- **Work order**: Lines from the line with "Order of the" to the line with "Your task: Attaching" in the entries below, and only those, must be output exactly, with both ends included.

- **Given data**:
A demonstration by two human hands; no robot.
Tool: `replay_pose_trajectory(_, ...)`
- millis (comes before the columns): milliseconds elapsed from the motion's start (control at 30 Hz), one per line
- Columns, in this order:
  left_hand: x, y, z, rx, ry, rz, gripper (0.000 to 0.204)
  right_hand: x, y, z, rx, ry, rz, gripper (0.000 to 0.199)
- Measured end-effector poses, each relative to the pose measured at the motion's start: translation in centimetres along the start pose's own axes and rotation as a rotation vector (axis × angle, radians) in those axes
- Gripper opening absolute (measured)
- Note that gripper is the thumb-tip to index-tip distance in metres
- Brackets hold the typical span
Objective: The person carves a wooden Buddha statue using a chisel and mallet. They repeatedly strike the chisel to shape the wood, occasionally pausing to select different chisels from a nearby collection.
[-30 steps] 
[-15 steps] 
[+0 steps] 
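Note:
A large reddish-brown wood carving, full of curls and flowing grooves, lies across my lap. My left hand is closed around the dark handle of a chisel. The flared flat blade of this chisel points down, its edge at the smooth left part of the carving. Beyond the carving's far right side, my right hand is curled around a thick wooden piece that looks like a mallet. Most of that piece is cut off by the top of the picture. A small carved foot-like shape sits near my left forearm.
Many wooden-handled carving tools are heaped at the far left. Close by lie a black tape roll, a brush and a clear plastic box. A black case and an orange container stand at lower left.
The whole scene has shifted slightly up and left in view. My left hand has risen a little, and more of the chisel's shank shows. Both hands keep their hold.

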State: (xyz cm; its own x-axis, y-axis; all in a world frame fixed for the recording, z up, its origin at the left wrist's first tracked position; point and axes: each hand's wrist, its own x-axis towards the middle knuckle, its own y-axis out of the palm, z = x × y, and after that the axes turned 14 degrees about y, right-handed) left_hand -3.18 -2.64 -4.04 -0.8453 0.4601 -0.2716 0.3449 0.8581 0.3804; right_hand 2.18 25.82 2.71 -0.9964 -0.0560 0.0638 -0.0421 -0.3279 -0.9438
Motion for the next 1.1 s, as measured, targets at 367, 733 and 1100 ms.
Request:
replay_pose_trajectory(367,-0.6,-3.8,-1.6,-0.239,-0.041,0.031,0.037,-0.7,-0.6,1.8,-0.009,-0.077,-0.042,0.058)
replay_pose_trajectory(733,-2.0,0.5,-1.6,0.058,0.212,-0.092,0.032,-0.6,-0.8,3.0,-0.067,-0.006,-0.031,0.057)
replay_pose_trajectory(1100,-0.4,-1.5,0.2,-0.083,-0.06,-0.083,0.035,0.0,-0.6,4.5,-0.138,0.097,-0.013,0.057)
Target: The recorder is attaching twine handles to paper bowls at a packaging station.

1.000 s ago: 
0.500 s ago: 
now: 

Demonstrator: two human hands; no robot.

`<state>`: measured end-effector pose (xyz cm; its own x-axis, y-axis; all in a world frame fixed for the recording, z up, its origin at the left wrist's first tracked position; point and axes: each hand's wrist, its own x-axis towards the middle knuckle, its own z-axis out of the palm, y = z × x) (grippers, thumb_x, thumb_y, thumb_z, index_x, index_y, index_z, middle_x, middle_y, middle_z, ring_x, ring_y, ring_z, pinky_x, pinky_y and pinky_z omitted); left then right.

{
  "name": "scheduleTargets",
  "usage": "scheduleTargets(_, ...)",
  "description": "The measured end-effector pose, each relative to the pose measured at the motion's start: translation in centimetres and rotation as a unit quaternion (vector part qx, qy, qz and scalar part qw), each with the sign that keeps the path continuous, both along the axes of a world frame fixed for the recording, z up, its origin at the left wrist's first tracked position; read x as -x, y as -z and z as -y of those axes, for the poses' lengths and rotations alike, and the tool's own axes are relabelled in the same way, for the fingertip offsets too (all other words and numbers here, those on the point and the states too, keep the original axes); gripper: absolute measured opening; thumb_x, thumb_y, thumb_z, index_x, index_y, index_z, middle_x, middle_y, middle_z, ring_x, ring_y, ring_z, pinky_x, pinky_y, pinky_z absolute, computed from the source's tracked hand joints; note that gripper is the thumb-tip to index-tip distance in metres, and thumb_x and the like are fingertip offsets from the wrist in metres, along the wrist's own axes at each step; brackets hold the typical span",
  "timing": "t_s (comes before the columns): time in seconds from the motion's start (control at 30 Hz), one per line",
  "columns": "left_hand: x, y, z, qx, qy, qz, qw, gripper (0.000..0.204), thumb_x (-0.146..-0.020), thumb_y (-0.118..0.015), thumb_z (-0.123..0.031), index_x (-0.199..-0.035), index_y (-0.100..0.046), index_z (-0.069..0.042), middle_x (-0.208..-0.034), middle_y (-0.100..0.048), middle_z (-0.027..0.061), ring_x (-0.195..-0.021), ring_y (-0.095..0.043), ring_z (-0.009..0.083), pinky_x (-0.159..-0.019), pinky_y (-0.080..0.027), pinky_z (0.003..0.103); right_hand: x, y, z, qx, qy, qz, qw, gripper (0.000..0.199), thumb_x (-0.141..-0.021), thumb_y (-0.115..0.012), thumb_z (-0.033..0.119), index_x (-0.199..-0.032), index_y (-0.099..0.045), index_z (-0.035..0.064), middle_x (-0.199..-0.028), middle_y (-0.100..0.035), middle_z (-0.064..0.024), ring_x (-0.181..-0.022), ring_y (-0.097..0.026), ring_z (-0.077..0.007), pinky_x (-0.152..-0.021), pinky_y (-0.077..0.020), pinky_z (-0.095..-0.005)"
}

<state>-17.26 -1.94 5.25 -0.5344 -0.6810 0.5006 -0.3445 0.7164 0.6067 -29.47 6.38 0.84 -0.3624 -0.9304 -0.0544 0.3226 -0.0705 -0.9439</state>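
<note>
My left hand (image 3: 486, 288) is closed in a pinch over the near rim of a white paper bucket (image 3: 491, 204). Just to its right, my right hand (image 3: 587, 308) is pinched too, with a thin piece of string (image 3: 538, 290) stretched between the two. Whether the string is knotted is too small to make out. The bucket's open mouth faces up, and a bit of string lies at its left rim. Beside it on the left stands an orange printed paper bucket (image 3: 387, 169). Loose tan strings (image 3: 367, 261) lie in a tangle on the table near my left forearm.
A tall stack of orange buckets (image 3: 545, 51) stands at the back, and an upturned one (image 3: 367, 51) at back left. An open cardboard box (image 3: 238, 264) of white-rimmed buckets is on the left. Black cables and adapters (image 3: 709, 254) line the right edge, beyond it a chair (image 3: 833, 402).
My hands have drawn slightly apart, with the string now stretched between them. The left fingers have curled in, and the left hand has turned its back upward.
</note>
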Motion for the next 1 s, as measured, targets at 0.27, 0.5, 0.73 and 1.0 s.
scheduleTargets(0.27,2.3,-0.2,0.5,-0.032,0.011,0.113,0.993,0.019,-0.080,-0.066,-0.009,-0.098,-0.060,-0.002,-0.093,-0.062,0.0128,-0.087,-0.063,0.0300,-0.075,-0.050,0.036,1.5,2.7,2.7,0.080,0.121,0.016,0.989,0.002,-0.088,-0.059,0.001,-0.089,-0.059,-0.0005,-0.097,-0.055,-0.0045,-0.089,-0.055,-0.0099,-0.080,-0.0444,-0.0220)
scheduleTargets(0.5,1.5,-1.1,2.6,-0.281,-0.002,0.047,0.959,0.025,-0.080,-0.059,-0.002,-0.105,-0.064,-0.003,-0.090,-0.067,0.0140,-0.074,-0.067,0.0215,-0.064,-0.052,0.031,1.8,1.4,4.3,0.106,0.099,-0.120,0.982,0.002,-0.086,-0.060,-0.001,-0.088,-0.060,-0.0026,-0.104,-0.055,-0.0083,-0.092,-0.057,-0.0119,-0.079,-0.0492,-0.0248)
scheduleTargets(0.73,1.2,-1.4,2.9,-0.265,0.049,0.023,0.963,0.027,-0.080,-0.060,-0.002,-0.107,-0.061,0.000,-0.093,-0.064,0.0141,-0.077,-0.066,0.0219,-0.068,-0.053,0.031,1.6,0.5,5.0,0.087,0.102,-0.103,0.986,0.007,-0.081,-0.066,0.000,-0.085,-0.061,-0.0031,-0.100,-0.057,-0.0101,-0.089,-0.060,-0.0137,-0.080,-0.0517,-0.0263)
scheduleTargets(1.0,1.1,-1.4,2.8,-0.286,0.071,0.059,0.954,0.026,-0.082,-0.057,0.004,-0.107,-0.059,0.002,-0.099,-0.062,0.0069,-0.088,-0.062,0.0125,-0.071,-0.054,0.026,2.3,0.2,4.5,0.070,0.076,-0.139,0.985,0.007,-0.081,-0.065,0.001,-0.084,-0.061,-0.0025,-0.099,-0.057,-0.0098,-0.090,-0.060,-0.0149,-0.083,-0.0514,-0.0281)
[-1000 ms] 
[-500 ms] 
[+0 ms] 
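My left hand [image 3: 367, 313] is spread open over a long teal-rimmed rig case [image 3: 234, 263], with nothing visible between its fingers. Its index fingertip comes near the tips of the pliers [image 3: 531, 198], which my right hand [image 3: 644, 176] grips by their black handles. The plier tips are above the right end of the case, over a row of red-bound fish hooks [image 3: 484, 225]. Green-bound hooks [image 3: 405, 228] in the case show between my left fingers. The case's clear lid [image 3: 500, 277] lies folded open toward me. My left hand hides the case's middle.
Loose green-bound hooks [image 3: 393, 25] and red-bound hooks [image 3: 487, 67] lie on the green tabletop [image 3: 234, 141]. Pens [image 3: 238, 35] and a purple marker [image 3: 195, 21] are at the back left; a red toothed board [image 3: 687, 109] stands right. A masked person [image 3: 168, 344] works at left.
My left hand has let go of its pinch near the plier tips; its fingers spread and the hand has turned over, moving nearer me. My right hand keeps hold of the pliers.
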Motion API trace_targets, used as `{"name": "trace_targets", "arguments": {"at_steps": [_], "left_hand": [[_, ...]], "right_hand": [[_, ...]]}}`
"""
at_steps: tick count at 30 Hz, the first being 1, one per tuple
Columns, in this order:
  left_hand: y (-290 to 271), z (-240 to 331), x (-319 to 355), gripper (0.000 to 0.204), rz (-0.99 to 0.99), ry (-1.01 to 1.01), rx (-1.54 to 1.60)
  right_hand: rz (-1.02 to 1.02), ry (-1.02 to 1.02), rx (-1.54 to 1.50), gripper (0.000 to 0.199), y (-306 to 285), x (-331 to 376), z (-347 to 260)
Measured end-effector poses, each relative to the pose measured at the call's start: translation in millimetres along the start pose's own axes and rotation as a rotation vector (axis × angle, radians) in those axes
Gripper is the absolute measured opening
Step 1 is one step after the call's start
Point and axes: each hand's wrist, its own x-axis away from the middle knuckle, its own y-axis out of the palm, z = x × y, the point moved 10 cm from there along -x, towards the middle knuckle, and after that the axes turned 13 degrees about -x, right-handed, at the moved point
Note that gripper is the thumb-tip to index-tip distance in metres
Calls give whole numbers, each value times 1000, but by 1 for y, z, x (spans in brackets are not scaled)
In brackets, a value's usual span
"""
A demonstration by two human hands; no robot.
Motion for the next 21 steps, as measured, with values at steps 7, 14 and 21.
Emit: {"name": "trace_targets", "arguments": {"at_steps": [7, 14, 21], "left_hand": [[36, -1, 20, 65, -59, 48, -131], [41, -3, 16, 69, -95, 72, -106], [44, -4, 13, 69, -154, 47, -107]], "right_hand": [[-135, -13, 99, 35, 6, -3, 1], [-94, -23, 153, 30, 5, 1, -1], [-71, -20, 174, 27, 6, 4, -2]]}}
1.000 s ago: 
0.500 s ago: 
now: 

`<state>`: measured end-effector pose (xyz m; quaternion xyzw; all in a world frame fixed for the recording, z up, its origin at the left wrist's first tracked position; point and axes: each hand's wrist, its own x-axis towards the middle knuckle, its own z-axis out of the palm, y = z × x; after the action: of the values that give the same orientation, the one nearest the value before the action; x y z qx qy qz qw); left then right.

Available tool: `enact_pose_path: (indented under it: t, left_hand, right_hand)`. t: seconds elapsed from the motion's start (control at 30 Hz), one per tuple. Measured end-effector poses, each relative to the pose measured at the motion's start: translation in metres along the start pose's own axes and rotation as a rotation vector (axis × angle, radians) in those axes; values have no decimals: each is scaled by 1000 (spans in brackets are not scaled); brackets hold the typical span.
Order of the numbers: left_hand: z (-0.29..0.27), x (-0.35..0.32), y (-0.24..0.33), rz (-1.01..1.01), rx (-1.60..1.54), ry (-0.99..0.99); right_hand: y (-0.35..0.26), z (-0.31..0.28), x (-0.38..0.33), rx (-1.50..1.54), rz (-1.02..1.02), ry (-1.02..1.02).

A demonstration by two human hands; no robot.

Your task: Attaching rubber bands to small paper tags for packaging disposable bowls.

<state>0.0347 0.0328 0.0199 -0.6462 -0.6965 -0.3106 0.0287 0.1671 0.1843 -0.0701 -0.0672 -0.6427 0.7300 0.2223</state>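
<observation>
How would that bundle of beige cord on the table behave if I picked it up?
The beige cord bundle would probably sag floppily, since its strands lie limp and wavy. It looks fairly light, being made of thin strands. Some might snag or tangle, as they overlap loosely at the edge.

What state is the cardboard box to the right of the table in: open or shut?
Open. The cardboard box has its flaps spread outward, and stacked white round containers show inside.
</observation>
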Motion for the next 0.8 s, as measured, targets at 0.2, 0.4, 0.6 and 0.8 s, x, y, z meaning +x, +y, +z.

- **Answer for the task**:
Order of the numbers: left_hand: z (-0.29..0.27), x (-0.35..0.32), y (-0.24..0.33), rz (-1.01..1.01), rx (-1.60..1.54), ry (-0.99..0.99); right_hand: y (-0.35..0.26), z (-0.31..0.28), x (-0.38..0.33), rx (-1.50..1.54), rz (-1.02..1.02), ry (-1.02..1.02).

A demonstration by two human hands; no robot.

Your task: Attaching rubber bands to small paper tags for packaging disposable bowls.

There is nothing more to add to the answer.